At one period of his life he lived in the part of Victoria’s western community that became known as Metchosin. A house fire (date unknown) claimed his entire home and all their possessions and he was forced to move in with his widowed mother Francis Jane (Robson) Boorman. At the time of his death, Albert and Fanny were living at 3238 Wetherby Street in Saanich in Greater Victoria.
Albert Sidney Boorman died in Victoria on October 10, 1947 at the age of 71 years due to heart problems, and was buried in Ross Bay Cemetery in the family plot. His funeral was administered by McCalls Funeral Directors and attended by the Loyal Order of Foresters, an organization of which he was a member.

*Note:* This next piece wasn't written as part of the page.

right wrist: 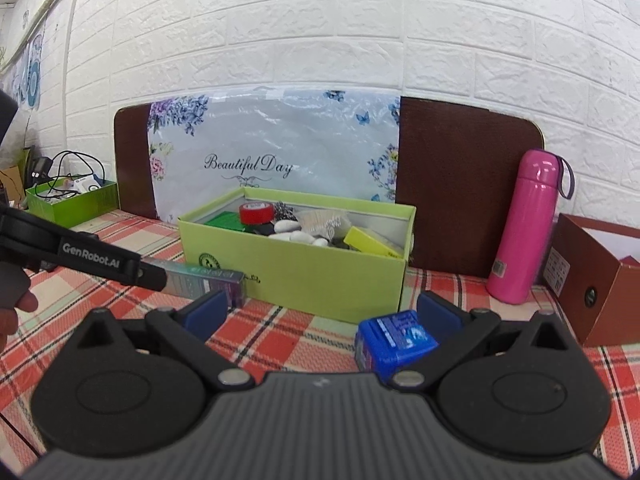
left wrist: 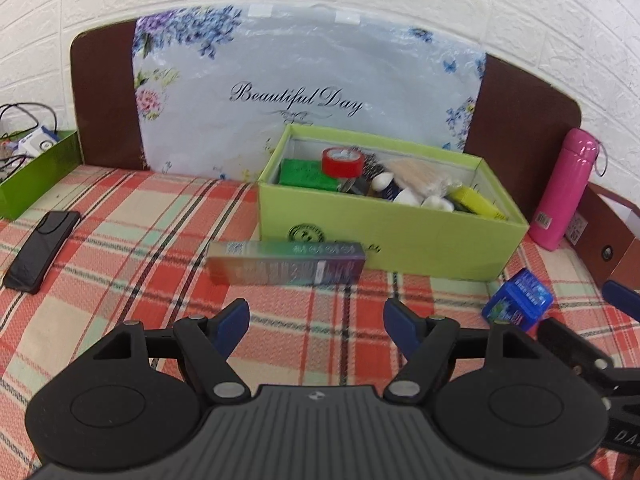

7. Frances "Fanny" (OLIVER) Boorman
In 1952, almost five years after Albert's death and while still living at 3238 Wetherby Street in Victoria, she died in the Royal Jubilee Hospital in Victoria at the age of 64 due to head injuries suffered in a car accident. An inquest was held and her death ruled accidental. She was cremated and her ashes buried in another section in Ross Bay Cemetery with her parents (according to the burial records if not the tombstone).